§ EXERCISE INSTRUCTIONS:
Sift the material for lines containing "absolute", and return them.

§ GIVEN MATERIAL:
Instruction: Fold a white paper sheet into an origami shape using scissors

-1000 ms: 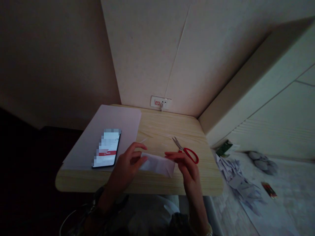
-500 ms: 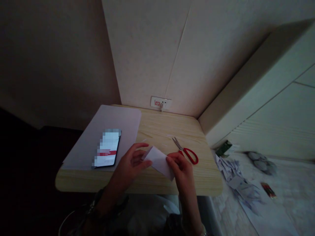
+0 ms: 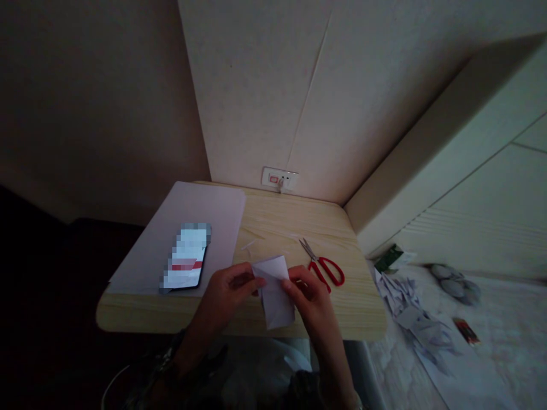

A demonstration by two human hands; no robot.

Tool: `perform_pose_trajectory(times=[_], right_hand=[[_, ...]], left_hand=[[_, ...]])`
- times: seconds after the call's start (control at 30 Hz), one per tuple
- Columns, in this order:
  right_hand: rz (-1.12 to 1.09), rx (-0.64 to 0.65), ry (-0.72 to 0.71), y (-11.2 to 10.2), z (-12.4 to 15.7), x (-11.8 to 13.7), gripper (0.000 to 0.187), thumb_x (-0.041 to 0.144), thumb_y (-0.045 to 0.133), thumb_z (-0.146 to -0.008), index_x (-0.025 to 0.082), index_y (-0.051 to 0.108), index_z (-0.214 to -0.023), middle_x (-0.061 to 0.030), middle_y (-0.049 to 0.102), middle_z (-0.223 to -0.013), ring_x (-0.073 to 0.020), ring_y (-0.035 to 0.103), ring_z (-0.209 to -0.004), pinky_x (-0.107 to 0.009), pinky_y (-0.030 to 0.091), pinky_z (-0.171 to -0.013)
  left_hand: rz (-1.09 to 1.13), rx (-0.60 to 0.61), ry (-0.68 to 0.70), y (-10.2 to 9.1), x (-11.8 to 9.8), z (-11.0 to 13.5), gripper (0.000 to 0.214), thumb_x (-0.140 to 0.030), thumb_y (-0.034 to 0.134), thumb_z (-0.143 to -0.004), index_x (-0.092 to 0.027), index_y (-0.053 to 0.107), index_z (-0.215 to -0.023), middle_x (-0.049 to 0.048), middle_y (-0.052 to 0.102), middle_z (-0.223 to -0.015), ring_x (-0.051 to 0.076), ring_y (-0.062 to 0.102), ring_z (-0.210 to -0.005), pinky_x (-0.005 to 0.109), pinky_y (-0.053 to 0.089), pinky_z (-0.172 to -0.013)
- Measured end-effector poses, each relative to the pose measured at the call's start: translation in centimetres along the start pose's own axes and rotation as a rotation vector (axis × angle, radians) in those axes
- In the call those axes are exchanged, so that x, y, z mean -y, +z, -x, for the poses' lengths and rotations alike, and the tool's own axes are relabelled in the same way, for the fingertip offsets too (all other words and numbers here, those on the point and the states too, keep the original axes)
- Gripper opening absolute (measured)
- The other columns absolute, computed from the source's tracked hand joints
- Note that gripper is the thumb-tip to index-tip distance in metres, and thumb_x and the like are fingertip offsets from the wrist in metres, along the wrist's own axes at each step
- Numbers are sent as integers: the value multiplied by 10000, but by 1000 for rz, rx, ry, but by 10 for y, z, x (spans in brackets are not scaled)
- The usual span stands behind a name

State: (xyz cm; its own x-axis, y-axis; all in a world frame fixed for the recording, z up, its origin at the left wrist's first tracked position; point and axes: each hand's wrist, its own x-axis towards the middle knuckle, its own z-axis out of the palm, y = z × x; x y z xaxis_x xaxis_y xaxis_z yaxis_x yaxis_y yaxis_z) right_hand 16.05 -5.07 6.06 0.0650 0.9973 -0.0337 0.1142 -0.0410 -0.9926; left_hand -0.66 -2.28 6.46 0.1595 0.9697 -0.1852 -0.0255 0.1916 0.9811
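A folded piece of white paper (image 3: 276, 293) stands nearly upright between my hands above the front edge of a small light wooden table (image 3: 273, 228). My left hand (image 3: 228, 293) pinches its left edge, fingers closed on it. At the paper's right edge my right hand (image 3: 311, 299) grips it with thumb and fingers. Red-handled scissors (image 3: 322, 265) lie on the table just beyond my right hand.
A lit phone (image 3: 186, 259) rests on a large white sheet (image 3: 192, 222) at the table's left. A wall socket (image 3: 278, 178) sits behind the table. To the right, a heap of paper scraps (image 3: 410, 319) lies on a pale surface beside a cabinet.
The paper has turned from lying flat and wide across my hands to standing tall and narrow. Both hands have come closer together.
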Motion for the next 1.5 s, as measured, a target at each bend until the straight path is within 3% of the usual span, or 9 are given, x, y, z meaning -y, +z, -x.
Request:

§ RESULT OF THIS EXERCISE:
- Gripper opening absolute (measured)
- The other columns absolute, computed from the source's tracked hand joints

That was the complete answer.